**The problem**
Word for word, repeat each of the records below.
[[ Records provided open ]]
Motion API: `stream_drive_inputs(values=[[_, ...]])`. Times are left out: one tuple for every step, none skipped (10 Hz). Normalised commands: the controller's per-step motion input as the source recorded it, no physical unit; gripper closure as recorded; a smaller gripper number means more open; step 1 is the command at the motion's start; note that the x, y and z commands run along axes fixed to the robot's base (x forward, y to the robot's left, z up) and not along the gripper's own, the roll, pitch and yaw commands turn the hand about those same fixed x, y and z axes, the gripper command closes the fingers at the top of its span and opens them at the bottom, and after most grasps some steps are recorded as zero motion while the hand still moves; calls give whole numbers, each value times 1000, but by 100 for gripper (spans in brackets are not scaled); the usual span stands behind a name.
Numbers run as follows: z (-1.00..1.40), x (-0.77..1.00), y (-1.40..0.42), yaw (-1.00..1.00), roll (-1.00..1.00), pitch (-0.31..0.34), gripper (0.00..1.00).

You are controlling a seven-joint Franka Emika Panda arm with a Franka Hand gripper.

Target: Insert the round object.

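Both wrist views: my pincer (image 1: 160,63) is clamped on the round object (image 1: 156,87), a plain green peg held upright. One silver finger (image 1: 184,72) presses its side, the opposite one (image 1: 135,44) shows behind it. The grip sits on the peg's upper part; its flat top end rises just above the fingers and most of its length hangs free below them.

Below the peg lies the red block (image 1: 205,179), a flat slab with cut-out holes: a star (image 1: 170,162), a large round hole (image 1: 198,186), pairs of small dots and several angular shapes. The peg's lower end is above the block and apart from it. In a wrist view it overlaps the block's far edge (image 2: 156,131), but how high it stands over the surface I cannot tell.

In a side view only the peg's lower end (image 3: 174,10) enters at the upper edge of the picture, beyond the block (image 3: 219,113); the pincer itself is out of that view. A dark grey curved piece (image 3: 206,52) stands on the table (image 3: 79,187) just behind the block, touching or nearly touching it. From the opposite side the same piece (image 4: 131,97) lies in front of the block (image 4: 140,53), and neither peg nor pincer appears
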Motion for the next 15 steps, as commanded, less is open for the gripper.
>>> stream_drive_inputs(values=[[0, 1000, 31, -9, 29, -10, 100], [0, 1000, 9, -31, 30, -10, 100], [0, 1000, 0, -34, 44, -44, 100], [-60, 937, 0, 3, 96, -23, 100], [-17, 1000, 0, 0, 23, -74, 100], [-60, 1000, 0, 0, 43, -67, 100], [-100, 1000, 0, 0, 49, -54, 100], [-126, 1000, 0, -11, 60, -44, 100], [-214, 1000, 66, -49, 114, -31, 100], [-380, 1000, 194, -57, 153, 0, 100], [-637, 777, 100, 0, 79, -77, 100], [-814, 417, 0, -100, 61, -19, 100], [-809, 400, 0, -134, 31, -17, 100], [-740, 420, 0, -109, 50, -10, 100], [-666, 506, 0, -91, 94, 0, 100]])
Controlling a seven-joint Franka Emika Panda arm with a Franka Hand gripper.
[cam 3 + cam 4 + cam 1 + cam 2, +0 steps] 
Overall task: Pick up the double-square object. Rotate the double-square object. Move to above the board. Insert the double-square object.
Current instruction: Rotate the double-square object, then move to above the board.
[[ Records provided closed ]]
**Response box**
Motion API: `stream_drive_inputs(values=[[_, ...]])`. Times are left out: one tuple for every step, none skipped (10 Hz). Normalised commands: the controller's per-step motion input as the source recorded it, no physical unit; gripper closure as recorded; a smaller gripper number means more open; step 1 is the command at the motion's start; note that the x, y and z commands run along axes fixed to the robot's base (x forward, y to the robot's left, z up) and not along the gripper's own, the roll, pitch and yaw commands turn the hand about those same fixed x, y and z axes, the gripper command closes the fingers at the top of its span and opens them at the bottom, and after most grasps some steps are recorded as zero motion while the hand still moves; calls give whole numbers, each value times 1000, but by 100 for gripper (spans in brackets are not scaled); the usual span stands behind a name.
Numbers run as follows: z (-1.00..1.40), x (-0.77..1.00), y (-1.40..0.42), yaw (-1.00..1.00), roll (-1.00..1.00), pitch (-0.31..0.34), gripper (0.00..1.00).

You are controlling a seven-joint Franka Emika Panda arm with a Franka Hand gripper.

Target: Insert the round object.

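Both wrist views: my pincer (image 1: 160,63) is clamped on the round object (image 1: 156,87), a plain green peg held upright. One silver finger (image 1: 184,72) presses its side, the opposite one (image 1: 135,44) shows behind it. The grip sits on the peg's upper part; its flat top end rises just above the fingers and most of its length hangs free below them.

Below the peg lies the red block (image 1: 205,179), a flat slab with cut-out holes: a star (image 1: 170,162), a large round hole (image 1: 198,186), pairs of small dots and several angular shapes. The peg's lower end is above the block and apart from it. In a wrist view it overlaps the block's far edge (image 2: 156,131), but how high it stands over the surface I cannot tell.

In a side view only the peg's lower end (image 3: 174,10) enters at the upper edge of the picture, beyond the block (image 3: 219,113); the pincer itself is out of that view. A dark grey curved piece (image 3: 206,52) stands on the table (image 3: 79,187) just behind the block, touching or nearly touching it. From the opposite side the same piece (image 4: 131,97) lies in front of the block (image 4: 140,53), and neither peg nor pincer appears
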Motion for the next 15 steps, as commanded, less is open for the gripper.
>>> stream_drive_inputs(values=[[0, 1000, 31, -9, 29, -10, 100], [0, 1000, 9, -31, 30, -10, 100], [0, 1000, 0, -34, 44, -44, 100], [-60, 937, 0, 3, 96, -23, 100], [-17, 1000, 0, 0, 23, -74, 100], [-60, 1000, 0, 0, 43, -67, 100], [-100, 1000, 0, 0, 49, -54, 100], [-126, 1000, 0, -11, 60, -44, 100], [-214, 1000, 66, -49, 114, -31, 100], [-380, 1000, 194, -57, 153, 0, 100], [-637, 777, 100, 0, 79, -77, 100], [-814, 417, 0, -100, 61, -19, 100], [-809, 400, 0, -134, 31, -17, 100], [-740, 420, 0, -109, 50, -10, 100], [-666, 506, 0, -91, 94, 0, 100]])
Controlling a seven-joint Franka Emika Panda arm with a Franka Hand gripper.
[cam 3 + cam 4 + cam 1 + cam 2, +0 steps] 
Overall task: Pick up the double-square object. Rotate the double-square object. Move to above the board. Insert the double-square object.
Current instruction: Rotate the double-square object, then move to above the board.

The answer has now been finished.